#### What you are asked to do
Within the records, which lines hold the string "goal"? Report each one by copying it.
╭─ Given entries
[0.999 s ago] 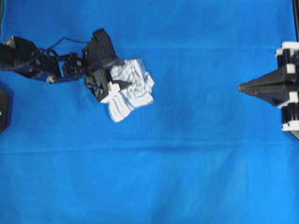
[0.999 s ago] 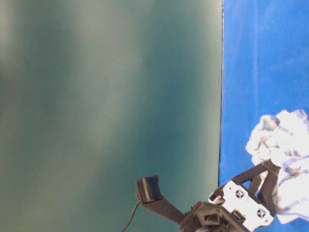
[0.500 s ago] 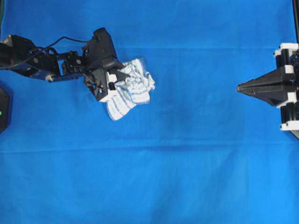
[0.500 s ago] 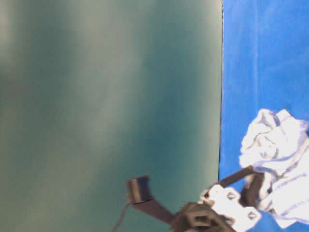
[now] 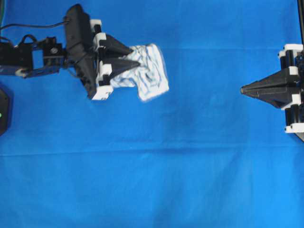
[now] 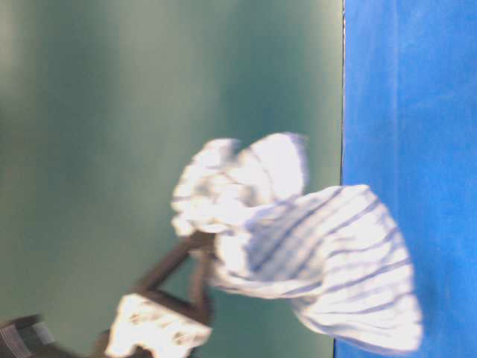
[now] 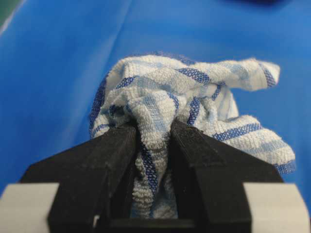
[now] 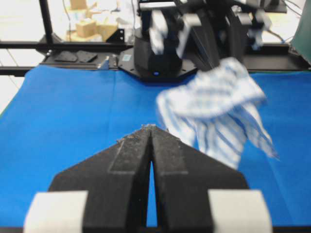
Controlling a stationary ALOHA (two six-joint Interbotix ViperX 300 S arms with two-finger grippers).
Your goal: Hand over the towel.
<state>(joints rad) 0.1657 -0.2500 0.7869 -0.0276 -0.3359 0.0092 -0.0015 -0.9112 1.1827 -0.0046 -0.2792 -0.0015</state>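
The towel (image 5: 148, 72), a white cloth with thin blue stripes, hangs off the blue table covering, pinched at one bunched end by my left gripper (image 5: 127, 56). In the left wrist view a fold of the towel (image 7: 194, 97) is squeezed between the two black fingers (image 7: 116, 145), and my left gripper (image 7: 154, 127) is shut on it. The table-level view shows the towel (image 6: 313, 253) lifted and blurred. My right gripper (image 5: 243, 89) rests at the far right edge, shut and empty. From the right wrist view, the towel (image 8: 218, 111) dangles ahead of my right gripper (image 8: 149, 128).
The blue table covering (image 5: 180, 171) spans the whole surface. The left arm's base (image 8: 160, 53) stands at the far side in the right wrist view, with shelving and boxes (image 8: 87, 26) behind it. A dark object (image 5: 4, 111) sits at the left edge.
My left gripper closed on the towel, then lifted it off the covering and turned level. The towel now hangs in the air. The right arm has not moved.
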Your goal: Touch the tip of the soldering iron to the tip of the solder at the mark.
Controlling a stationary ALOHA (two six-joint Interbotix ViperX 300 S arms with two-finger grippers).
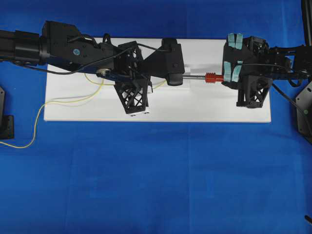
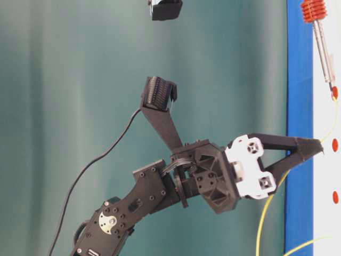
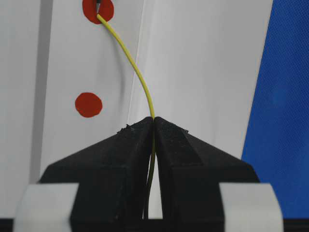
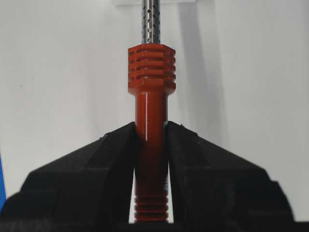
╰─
#### Answer for this exercise
Your goal: Hand over the towel.
Your goal: Touch the tip of the soldering iron to the tip of the solder at the mark.

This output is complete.